Senangnya bukan main, hingga pada saat disuruh menyampaikan closing statement, air mata saya menetes kembali, terharu, hingga terasa lemas untuk berbicara. Momen ini tidak akan pernah saya lupakan seumur hidup. Dan ya, sidang ini diakhiri dengan sesi foto bersama. 


Refleksi Diri: Dari Mahasiswa Gugup Menjadi Pribadi yang Lebih Siap

Empat tahun lalu, saya masuk sebagai anak yang belum tahu apa-apa. Kini, saya keluar sebagai seseorang yang lebih tenang, lebih mengerti ritme hidup, dan lebih bisa berdamai dengan ketidakpastian. Saya sudah melewati banyak rintangan, baik akademik maupun personal. Saya belajar bahwa tidak semuanya bisa direncanakan, tidak semua masalah ada solusinya dengan cepat, dan bahwa kegagalan adalah bagian dari proses.

Tahun terakhir ini bukan cuma tentang tugas akhir. Tapi juga tentang menyelesaikan inner journey yang saya mulai sejak awal kuliah. Saya belajar menerima bahwa tidak semua bisa saya kuasai, tidak semua berjalan sesuai rencana. Namun, saya juga belajar bahwa semua bisa diselesaikan kalau terus dilangkahi, satu demi satu.


Toga: Titik Akhir yang Justru Awal

Toga yang akan saya kenakan nanti bukan sekadar simbol kelulusan. Ia adalah simbol keberanian, ketekunan, dan ketulusan. Toga ini bukan hanya tentang akademik, tetapi juga tentang perjalanan hidup yang telah saya jalani, tentang saya yang pernah jatuh dan bangkit kembali, yang belajar tentang diri sendiri, dan yang menemukan kekuatan di dalam ketidakpastian.

Terima kasih, ITB. Terima kasih, Teknik Geologi.
Terima kasih untuk semua peluh, tawa, tangis, dan kenangan yang tidak akan pernah saya lupakan.
Dan yang paling penting, terima kasih untuk diri saya sendiri. Karena tidak menyerah, meski sempat lelah.
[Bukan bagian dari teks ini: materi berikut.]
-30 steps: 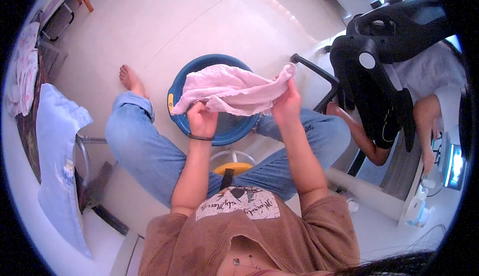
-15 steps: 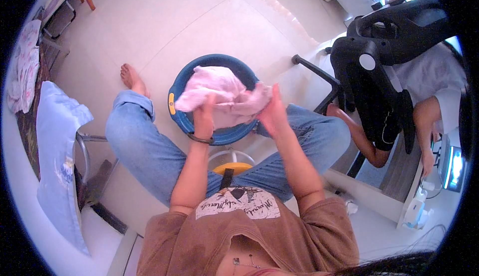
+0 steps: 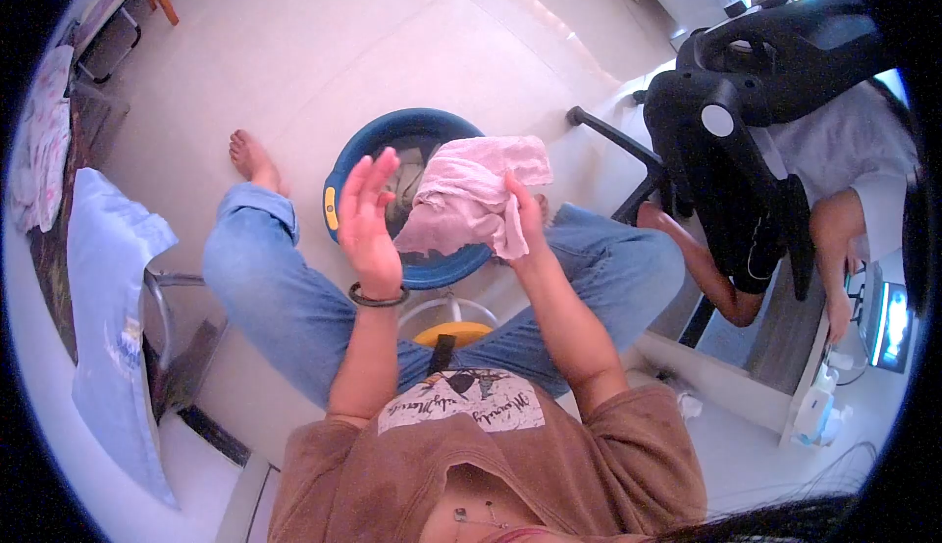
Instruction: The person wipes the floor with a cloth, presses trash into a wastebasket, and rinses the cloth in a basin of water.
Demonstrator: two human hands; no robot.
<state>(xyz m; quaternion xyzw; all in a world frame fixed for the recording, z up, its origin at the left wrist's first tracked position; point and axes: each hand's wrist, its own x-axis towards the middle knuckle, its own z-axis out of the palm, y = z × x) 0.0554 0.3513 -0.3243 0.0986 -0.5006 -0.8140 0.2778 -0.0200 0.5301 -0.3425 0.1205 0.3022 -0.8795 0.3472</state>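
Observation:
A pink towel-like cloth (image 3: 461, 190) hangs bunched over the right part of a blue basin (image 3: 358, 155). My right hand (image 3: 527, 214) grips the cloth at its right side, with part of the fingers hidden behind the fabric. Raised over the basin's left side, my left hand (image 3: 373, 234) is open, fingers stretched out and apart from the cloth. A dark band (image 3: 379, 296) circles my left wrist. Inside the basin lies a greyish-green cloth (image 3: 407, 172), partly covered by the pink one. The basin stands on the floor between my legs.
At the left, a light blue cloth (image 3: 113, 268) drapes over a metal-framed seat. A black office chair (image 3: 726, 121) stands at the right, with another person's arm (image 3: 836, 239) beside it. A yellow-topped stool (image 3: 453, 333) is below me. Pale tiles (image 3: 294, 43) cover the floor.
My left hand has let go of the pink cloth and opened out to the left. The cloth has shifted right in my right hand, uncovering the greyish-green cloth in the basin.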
Akhir kata, perjalanan ini bukanlah akhir dari segalanya. Ini hanya sebuah titik awal menuju petualangan baru dalam hidup saya. Saya siap melangkah ke dunia kerja, dengan semua pembelajaran dan pengalaman yang saya dapatkan selama berkuliah. Terima kasih untuk semua yang telah mendukung saya. Saya sangat bersyukur telah melalui perjalanan ini, dan saya menantikan langkah-langkah berikutnya yang akan saya ambil dalam hidup saya.